*Task item*.
Whenever a line below mentions the word "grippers", that line should be copied.

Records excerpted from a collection
:::

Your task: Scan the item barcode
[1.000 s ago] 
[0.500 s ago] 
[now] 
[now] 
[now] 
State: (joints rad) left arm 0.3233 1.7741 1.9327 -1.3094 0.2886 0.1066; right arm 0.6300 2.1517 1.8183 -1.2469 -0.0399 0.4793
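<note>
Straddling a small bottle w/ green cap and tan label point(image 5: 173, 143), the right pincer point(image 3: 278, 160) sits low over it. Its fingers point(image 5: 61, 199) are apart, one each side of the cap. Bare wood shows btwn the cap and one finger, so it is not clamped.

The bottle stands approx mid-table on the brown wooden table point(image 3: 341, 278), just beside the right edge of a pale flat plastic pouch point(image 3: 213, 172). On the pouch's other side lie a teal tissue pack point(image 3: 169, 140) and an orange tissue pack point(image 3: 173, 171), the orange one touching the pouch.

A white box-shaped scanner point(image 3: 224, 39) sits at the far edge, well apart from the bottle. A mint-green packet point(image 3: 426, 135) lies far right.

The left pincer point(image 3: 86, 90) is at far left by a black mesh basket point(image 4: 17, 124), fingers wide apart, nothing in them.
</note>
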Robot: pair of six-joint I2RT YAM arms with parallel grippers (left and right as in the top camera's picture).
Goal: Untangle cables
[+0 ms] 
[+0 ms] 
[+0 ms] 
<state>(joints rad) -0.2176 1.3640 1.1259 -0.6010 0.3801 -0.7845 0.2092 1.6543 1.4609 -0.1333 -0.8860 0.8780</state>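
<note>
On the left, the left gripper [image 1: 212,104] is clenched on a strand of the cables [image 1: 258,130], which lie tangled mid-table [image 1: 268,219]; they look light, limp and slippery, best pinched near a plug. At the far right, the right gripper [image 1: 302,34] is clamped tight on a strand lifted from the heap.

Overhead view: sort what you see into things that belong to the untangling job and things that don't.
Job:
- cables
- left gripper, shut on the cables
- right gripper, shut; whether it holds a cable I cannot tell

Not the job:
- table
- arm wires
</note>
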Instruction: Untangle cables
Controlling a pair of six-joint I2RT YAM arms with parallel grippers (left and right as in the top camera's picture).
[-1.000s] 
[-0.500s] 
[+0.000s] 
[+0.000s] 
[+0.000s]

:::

*The completed task*.
Robot: pair of six-joint I2RT YAM arms with parallel grippers (left and right as in the top camera's picture).
Controlling a pair of six-joint I2RT YAM arms with parallel grippers (left and right as in the top camera's picture).

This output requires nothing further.